[Source information — start]

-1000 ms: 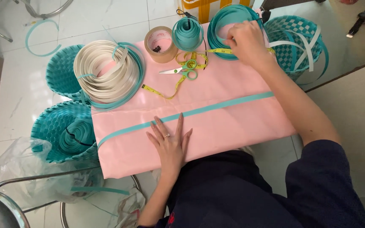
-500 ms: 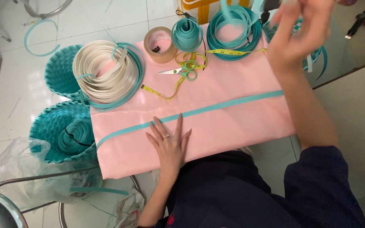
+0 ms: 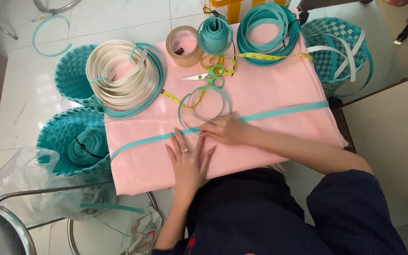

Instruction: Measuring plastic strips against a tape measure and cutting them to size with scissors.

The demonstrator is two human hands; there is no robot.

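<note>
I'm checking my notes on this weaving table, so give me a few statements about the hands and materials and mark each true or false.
1. The left hand lies flat on the pink cloth. True.
2. The right hand holds the scissors. False: it rests on the long teal strip; the scissors lie untouched.
3. A curved teal strip loop lies just beyond the right hand. True.
4. The tape roll is on the floor. False: it sits on the cloth.

Flat teal strap (image 3: 279, 112) across pink cloth, teal loop (image 3: 204, 97) just above it

strap (image 3: 279, 112) across cloth (image 3: 270, 85) | scissors (image 3: 208, 76) behind loop (image 3: 204, 105) | tape roll (image 3: 184, 46) left of coil (image 3: 215, 35)
</note>
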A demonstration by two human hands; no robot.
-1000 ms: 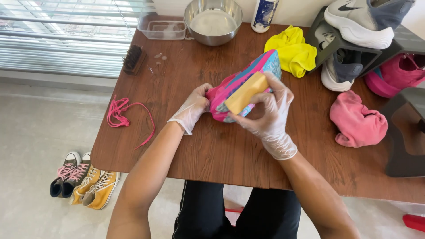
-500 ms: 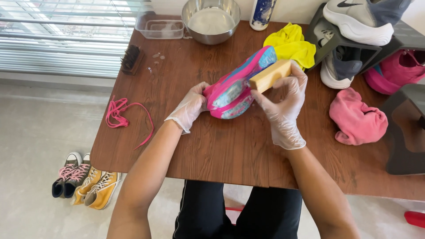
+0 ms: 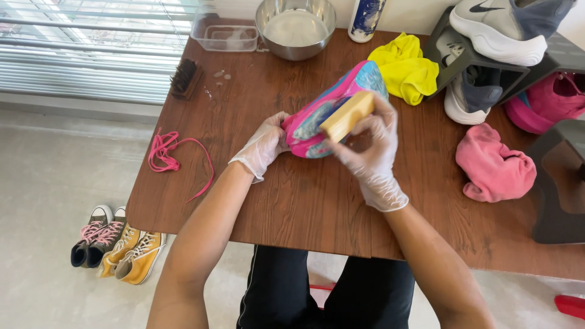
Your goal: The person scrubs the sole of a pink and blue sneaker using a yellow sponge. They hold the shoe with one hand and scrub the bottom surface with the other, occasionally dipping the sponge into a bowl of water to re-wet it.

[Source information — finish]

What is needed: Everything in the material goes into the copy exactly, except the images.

The answer:
-1000 ms: 
-500 ms: 
+0 ms: 

Instruction: Measuring plastic strips against a tape measure and cutting them to size with scissors.

The demonstrator is two human hands; there is no robot.

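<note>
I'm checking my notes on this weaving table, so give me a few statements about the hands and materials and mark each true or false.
1. The left hand lies flat on the pink cloth. True.
2. The right hand holds the scissors. False: it rests on the long teal strip; the scissors lie untouched.
3. A curved teal strip loop lies just beyond the right hand. True.
4. The tape roll is on the floor. False: it sits on the cloth.

Flat teal strap (image 3: 279, 112) across pink cloth, teal loop (image 3: 204, 97) just above it

strap (image 3: 279, 112) across cloth (image 3: 270, 85) | scissors (image 3: 208, 76) behind loop (image 3: 204, 105) | tape roll (image 3: 184, 46) left of coil (image 3: 215, 35)
</note>
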A demonstration by two human hands; no robot.
-1000 ms: 
-500 ms: 
+0 ms: 
Your goal: The person scrubs the sole of a pink and blue sneaker using a yellow sponge. They hold the shoe with one hand and scrub the bottom surface with the other, occasionally dipping the sponge into a bowl of water to re-wet it.

Here the exercise is finished.